AI Voice Synthesis with Zach Johnson | LMNT | Generative AI Games
Voice Synthesis is about to transform game development, virtual worlds and simulations of all kinds. I spoke with Zach Johnson, cofounder of LMNT, an AI voice synthesis company that uses the magic of prosody imitation to make voices that sound strikingly like the original speaker.
We covered how these technologies work; demonstrated cases with David Attenborough and a flight simulator; discussed the new type of creator economy this will form; technologies to enable scalability and reliability (such as memory safe languages, e.g., Rust) as well as other things Zach learned from his time working on Google Glass.

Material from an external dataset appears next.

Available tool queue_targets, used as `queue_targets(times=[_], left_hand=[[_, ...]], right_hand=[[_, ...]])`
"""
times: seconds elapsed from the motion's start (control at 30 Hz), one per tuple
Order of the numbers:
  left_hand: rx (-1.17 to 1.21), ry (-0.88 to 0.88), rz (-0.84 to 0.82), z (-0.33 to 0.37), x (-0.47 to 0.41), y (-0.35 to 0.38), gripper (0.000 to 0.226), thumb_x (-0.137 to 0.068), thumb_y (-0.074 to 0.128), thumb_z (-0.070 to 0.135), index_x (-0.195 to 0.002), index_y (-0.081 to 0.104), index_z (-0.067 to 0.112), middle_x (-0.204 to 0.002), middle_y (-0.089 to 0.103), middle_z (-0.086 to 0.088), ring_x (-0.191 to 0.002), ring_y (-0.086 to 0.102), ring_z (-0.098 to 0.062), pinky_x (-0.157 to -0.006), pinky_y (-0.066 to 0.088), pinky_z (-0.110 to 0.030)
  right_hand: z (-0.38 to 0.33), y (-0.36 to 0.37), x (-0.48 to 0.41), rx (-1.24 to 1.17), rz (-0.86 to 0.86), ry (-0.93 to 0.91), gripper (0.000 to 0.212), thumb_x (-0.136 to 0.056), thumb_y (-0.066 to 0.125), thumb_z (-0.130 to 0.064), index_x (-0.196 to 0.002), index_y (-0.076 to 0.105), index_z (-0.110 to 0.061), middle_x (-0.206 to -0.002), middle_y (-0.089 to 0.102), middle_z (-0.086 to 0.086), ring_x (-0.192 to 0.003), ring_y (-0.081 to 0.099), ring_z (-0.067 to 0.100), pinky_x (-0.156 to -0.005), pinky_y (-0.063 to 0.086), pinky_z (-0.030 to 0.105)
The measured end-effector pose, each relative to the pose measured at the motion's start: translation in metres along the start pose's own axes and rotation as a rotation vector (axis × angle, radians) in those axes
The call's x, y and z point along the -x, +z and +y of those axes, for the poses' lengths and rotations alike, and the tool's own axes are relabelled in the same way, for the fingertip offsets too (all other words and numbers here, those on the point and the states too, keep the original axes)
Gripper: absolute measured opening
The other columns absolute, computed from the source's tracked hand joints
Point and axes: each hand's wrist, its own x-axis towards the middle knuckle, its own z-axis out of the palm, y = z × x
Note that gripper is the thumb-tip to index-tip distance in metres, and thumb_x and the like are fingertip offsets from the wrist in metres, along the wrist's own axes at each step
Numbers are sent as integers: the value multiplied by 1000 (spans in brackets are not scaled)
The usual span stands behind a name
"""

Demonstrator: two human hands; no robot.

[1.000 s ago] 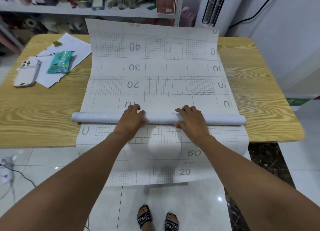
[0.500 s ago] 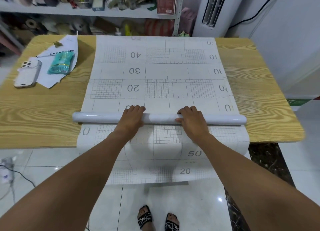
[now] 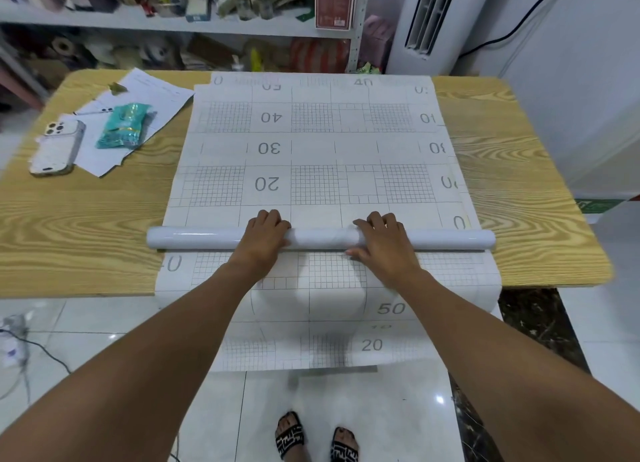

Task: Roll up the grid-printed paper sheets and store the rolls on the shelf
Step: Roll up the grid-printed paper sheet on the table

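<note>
While the left hand and right hand curl over the roll, it lies across the table — rolling step, shelf not yet.
Fingers wrapped over its top, nothing else held; next probably needs an even push along the flat grid-printed sheet — ends square.

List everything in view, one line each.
table: one, light wood, centre
grid sheets: at least two, white with grey print, stacked mid-table, overhanging near edge
roll: one, white, across sheets near front edge
phone: one, white, table's far left, face down
packet: one, teal, on papers
papers: several, white, far left of table
shelf: one, grey, behind table, cluttered
air conditioner: one, white, back right
sandals: two, black-and-white, on floor
left hand: one, gripping roll
right hand: one, gripping roll
</note>
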Motion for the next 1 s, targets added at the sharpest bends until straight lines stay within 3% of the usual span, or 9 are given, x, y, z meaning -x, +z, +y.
queue_targets(times=[0.13, 0.27, 0.43, 0.6, 0.8, 0.93, 1.0], left_hand=[[-6, 12, -23, 0, -1, -1, 26, -91, 50, 9, -115, 55, 0, -111, 53, -18, -103, 44, -34, -85, 32, -38], [9, -18, -23, 1, 0, 0, 34, -94, 44, 11, -128, 44, 5, -118, 51, -14, -109, 42, -32, -91, 30, -37], [-29, 24, 33, 1, 8, 2, 26, -87, 57, 8, -113, 54, 3, -104, 56, -16, -92, 50, -33, -81, 40, -41], [-50, 39, -34, 1, 9, 1, 50, -66, 81, 19, -105, 59, -2, -100, 56, -23, -83, 55, -37, -75, 46, -44], [-93, 37, -42, 3, 3, -4, 47, -53, 86, 10, -93, 63, -1, -84, 56, -20, -74, 53, -36, -65, 45, -43], [-114, 0, -15, 2, 1, 2, 59, -69, 78, 14, -121, 51, 2, -101, 57, -18, -90, 53, -36, -81, 44, -46], [-105, -8, -24, 3, 1, 2, 54, -80, 68, 17, -128, 44, 6, -111, 55, -14, -101, 50, -32, -92, 38, -43]], right_hand=[[-1, 3, 2, -14, 28, -5, 59, -84, 62, -42, -133, 43, -15, -123, 51, 6, -109, 44, 26, -93, 35, 35], [-1, 8, 3, -43, 82, -18, 50, -81, 69, -35, -120, 53, -10, -112, 57, 6, -99, 49, 27, -85, 40, 37], [-1, 7, 2, -22, 91, -16, 39, -81, 70, -29, -113, 56, -10, -108, 57, 7, -92, 49, 27, -79, 40, 37], [-1, 3, 1, 21, 77, -20, 36, -88, 58, -33, -117, 57, -11, -121, 52, 7, -106, 44, 31, -91, 34, 39], [-1, 0, -2, 61, 60, -41, 34, -94, 50, -32, -120, 56, -11, -122, 51, 7, -107, 43, 30, -94, 31, 39], [-2, 2, -1, 56, 45, -23, 39, -93, 52, -22, -131, 47, -13, -124, 52, 7, -109, 46, 28, -98, 32, 39], [-2, 2, -2, 9, 60, -5, 41, -93, 52, -18, -133, 44, -13, -124, 54, 7, -109, 48, 28, -100, 31, 39]])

If you prefer to listen to the podcast, you can listen to it on Spotify here:
Voice Synthesis with Zach Johnson, LMNT - on Spotify
However, I suggest at least watching the flight simulator demo at 55:28 because it shows a really compelling example of what can be done with real-time voice synthesis in a simulated environment.
Time Stamps
00:00 Introduction
03:38 LMNT Voice Synthesis Demo
06:55 Prosody
10:15 Creativity with Generative AI|
12:22 Intentionality in Voice Synthesis
19:05 How AI Voice Tech works
23:18 Zach's Background at Google
32:08 Scalability of Systems
36:21 Learning New Things
46:28 AI Transforming the World
51:52 New AI Creator Economy
55:28 AI Voice in Flight Simulator ← must see!
59:40 Business Models
1:02:26 User Generated Content
Show Notes
Zach’s company is LMNT (pronounced “Element”).
You can try a live demo of LMNT voiuce synthesis at this URL: app.lmnt.com
Zach referred to a Berkeley paper, “Denoting Diffusion Probabilistic Models” about image synthesis using diffusion, when we discussed how the first voice synthesis models (e.g., DiffWave) used a similar approach: https://arxiv.org/pdf/2006.11239.pdf
…and also a Stanford paper, Score Based Generative Modeling Through Stochastic Differential Equations, which improved upon early diffusion techniques: https://arxiv.org/pdf/2011.13456.pdf
The DiffWave paper covers how diffusion techniques were applied to audio synthesis
The LMNT implementation of DiffWave can be found in the lmnt-diffwave GitHub repo.